Work item: For the entries below, copy exactly the line that contains "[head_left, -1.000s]" through the line that contains "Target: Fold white", both ends included, and exclude all pictures.

Data records
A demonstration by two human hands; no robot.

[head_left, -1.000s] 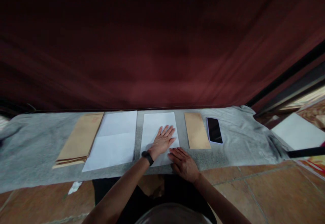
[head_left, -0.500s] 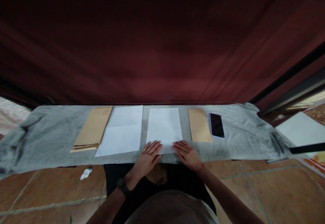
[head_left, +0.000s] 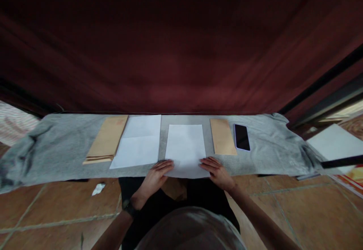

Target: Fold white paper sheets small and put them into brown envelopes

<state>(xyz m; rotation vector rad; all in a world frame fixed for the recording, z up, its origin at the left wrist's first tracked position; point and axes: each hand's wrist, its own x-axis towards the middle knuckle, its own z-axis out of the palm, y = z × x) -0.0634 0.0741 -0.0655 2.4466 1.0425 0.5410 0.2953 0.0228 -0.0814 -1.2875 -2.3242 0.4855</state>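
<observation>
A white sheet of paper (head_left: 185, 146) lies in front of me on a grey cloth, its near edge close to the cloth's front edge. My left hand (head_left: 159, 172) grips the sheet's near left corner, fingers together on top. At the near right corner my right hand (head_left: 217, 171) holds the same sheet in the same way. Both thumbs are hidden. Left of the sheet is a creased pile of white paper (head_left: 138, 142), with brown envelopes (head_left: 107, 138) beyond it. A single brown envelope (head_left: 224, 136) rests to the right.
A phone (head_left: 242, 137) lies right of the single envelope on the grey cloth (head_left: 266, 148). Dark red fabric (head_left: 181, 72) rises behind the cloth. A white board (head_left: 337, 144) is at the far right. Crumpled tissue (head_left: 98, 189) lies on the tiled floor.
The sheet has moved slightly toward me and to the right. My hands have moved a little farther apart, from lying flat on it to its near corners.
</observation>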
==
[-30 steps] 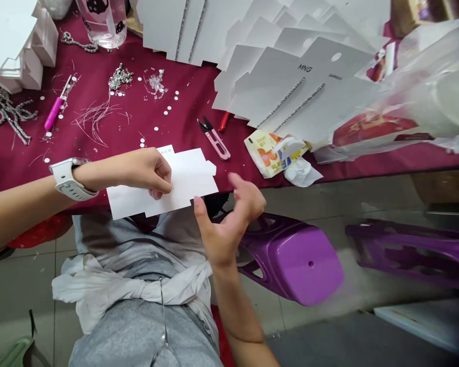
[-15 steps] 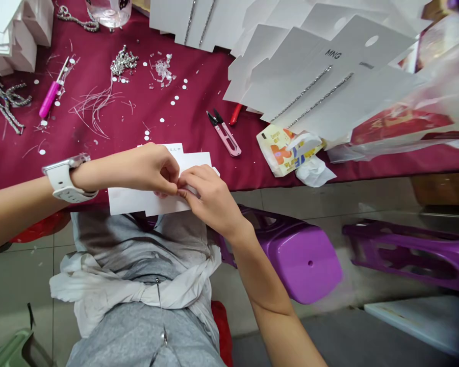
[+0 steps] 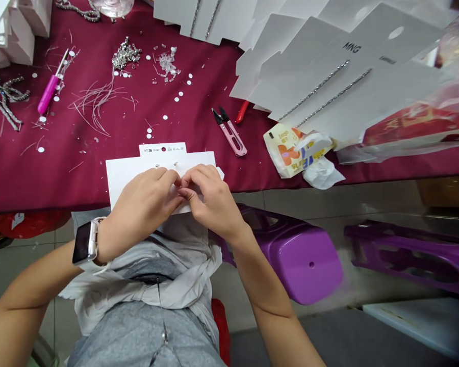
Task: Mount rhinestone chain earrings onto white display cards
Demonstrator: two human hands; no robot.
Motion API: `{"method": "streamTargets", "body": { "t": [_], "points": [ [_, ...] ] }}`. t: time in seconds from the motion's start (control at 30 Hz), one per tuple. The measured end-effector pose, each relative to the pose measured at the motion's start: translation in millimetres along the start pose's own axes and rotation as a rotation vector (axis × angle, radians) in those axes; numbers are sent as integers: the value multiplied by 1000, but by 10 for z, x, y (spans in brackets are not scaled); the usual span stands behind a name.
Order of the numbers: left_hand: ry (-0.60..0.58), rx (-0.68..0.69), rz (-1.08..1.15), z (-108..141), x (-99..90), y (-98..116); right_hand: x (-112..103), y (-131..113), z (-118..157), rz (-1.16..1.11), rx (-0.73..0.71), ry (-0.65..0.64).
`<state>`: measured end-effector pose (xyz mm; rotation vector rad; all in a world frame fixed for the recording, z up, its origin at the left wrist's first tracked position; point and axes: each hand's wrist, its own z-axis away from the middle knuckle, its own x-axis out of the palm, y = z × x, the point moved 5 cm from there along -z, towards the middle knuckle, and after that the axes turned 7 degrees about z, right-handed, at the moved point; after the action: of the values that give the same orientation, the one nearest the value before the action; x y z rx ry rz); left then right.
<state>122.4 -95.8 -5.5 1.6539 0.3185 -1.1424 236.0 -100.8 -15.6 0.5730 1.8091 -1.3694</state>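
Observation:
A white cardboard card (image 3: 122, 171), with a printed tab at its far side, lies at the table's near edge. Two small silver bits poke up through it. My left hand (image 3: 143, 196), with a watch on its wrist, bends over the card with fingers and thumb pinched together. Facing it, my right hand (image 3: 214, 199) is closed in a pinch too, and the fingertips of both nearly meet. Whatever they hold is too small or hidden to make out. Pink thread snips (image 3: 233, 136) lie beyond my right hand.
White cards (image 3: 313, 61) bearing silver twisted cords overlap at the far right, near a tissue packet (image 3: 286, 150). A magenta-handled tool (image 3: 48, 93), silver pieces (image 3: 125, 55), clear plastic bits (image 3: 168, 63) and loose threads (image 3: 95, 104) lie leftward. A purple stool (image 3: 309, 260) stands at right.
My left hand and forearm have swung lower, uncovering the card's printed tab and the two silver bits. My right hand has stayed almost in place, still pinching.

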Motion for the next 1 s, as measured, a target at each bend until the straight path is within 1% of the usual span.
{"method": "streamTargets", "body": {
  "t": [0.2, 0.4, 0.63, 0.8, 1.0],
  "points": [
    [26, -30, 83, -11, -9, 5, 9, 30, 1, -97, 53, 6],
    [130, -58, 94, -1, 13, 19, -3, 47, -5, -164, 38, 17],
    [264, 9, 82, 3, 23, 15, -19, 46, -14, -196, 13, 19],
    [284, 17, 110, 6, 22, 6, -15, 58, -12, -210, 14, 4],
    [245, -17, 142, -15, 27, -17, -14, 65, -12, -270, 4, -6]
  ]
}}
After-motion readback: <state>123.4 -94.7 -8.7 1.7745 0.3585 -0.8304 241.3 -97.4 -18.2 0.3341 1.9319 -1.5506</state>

Task answer:
[head_left, -1.000s] 
[head_left, -0.500s] 
[head_left, +0.000s] 

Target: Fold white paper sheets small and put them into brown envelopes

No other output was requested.